Saved entries:
++++++++++

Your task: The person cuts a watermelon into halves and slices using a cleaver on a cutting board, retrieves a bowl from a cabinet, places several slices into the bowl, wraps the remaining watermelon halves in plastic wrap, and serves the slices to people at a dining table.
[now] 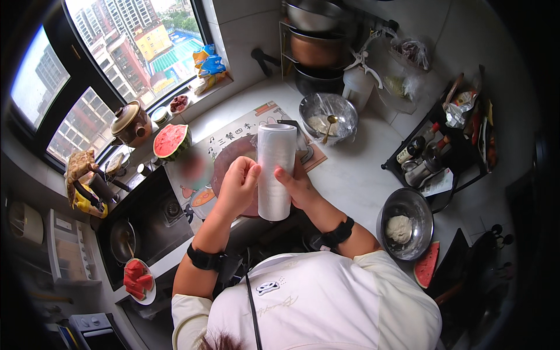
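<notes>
Upright in front of me is a roll of clear plastic film [275, 197], gripped from its right side by my right hand [302, 186], with the thumb across the front. My left hand [236, 186] is closed at the roll's left edge, thumb against curled fingers, and appears to pinch the film's loose edge. Behind the hands lies a round brown board [225, 164], partly hidden, on a printed counter mat [199, 151]. A steel bowl covered with plastic film [329, 118] stands beyond the roll, with a gold spoon [330, 124] on top.
At right, a steel bowl [426, 223] holds dough [399, 229] beside a watermelon slice [426, 264] and a black bottle rack [463, 183]. On the left are a cut watermelon [170, 142], a sink [153, 223], and a plate of watermelon pieces [151, 295]. Stacked pots [319, 50] stand behind.
</notes>
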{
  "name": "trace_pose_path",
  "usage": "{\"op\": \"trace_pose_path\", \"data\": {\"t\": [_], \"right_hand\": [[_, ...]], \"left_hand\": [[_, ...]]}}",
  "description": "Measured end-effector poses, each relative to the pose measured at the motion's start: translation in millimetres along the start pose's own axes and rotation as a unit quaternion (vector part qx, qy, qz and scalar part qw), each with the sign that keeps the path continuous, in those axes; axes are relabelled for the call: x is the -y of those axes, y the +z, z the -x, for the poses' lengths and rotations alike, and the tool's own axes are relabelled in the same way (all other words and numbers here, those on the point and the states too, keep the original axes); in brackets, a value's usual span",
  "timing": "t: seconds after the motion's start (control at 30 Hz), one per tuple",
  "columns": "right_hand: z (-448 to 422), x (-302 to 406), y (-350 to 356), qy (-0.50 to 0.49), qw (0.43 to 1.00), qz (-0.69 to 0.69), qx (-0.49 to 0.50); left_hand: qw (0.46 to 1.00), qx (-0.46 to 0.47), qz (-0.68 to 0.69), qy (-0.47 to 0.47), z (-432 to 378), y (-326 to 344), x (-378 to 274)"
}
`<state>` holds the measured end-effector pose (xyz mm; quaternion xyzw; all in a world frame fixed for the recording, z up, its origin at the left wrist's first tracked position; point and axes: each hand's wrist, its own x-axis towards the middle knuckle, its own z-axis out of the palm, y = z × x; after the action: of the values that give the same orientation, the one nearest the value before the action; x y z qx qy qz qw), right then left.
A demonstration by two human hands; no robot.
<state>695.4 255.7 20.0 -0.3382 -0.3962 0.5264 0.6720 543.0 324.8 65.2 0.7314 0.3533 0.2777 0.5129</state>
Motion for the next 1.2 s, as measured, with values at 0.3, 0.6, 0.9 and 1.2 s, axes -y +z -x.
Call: {"op": "trace_pose_path", "data": {"t": [0.3, 0.6, 0.9, 1.2], "right_hand": [[-9.4, -20.0, -14.1, 0.002, 0.991, -0.127, 0.034], [-16.1, -20.5, 18.2, 0.152, 0.87, -0.454, 0.119], [-1.9, -63.9, 26.2, 0.337, 0.59, -0.683, 0.27], [41.1, -64.5, 31.5, 0.544, 0.522, -0.602, 0.262]], "left_hand": [[0.982, 0.049, -0.142, 0.116, -9.8, 7.7, -77.1], [0.984, 0.154, -0.063, 0.066, -41.9, 21.1, -147.0], [0.965, 0.098, 0.212, 0.116, -33.2, -47.9, -198.0], [0.955, 0.033, 0.255, 0.145, -11.9, -141.2, -248.0]]}}
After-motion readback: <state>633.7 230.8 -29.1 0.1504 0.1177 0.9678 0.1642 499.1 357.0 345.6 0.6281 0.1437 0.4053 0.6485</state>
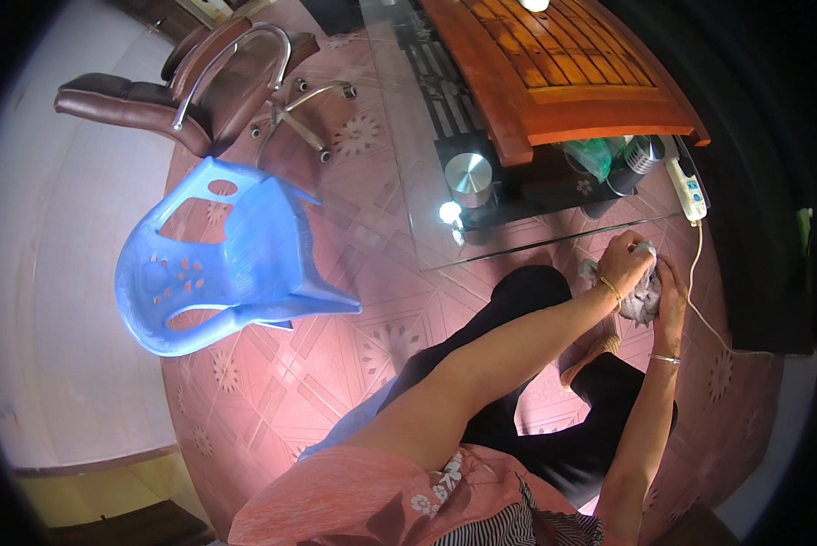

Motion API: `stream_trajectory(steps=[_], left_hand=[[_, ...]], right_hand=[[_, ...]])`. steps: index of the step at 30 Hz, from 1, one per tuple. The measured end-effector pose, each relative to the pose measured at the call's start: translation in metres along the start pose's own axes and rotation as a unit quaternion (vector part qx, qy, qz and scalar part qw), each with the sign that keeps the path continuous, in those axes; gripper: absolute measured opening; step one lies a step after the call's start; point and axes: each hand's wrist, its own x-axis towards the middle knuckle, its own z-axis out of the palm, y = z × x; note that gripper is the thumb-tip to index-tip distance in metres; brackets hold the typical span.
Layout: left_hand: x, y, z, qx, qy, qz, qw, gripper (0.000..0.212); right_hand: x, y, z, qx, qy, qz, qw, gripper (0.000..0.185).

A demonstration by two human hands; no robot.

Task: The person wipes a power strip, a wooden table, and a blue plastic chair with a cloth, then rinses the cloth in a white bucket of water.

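Both my hands are on a crumpled greyish cloth (642, 300), held beyond my knees at the right of the view. My left hand (623, 261), with a gold-coloured bracelet at the wrist, grips the cloth from its upper left side. The fingers of my right hand (670, 295), above a silver-coloured bangle, press against the cloth's right side. Part of the cloth shows left of my left hand. Whether anything lies inside the cloth cannot be seen.
A glass tabletop edge (551, 240) lies just beyond my hands, near a wooden slatted panel (586, 112). A white power strip (687, 192) trails a cord at the right. A blue plastic chair (265, 239) and a brown office chair (237, 95) stand left.
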Motion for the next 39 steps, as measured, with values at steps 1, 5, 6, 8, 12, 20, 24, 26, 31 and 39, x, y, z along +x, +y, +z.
stream_trajectory(steps=[1,5,6,8,12,20,24,26,31,39], left_hand=[[-0.004,0.018,0.016,-0.048,-0.048,-0.06,0.996,0.018],[0.0,0.004,0.006,-0.007,-0.054,-0.046,0.997,0.01],[-0.002,0.017,0.014,-0.041,-0.122,-0.051,0.99,0.009],[0.011,0.018,0.007,-0.028,-0.083,-0.12,0.989,0.006],[0.023,0.013,-0.013,-0.054,-0.108,-0.141,0.983,0.024],[0.005,0.024,0.008,0.004,-0.116,-0.13,0.985,0.038],[-0.004,0.027,0.028,-0.017,-0.138,-0.166,0.976,0.042],[0.006,0.016,0.029,-0.039,-0.202,-0.197,0.958,0.043],[-0.001,0.016,0.04,-0.048,-0.347,-0.171,0.921,0.047],[-0.006,0.017,0.04,-0.051,-0.286,-0.186,0.939,0.051]], right_hand=[[0.003,0.005,-0.022,-0.06,0.03,-0.013,0.998,0.026],[0.0,0.0,-0.008,-0.293,-0.034,-0.002,0.956,0.035],[0.003,0.02,-0.03,-0.47,-0.036,-0.094,0.877,0.039],[0.015,0.035,-0.011,-0.478,0.024,-0.216,0.851,0.034],[0.009,-0.015,0.005,0.037,0.074,0.097,0.992,0.033],[-0.014,-0.015,-0.019,0.053,0.112,0.033,0.992,0.034],[-0.015,-0.018,-0.03,0.084,0.146,-0.005,0.986,0.036],[-0.015,-0.022,-0.033,0.086,0.173,-0.016,0.981,0.034],[-0.021,-0.033,-0.046,0.081,0.216,-0.067,0.971,0.032],[-0.025,-0.031,-0.051,0.165,0.185,-0.051,0.968,0.035]])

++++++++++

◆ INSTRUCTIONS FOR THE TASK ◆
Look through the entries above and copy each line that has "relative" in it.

◆ OUTPUT OF THE TASK ◆
  "description": "Measured end-effector poses, each relative to the pose measured at the motion's start: translation in millimetres along the start pose's own axes and rotation as a unit quaternion (vector part qx, qy, qz and scalar part qw), each with the sign that keeps the path continuous, in those axes; axes are relabelled for the call: x is the -y of those axes, y the +z, z the -x, for the poses' lengths and rotations alike, and the tool's own axes are relabelled in the same way (all other words and numbers here, those on the point and the states too, keep the original axes); in brackets, a value's usual span",
Motion API: `stream_trajectory(steps=[_], left_hand=[[_, ...]], right_hand=[[_, ...]])`. steps: index of the step at 30 Hz, from 1, one per tuple. The measured end-effector pose, each relative to the pose measured at the call's start: translation in metres along the start pose's own axes and rotation as a unit quaternion (vector part qx, qy, qz and scalar part qw), each with the sign that keeps the path continuous, in those axes; gripper: absolute measured opening; step one lies a step after the call's start; point and axes: each hand's wrist, its own x-axis towards the middle knuckle, its own z-axis out of the palm, y = z × x; note that gripper is the thumb-tip to index-tip distance in metres; brackets hold the typical span.

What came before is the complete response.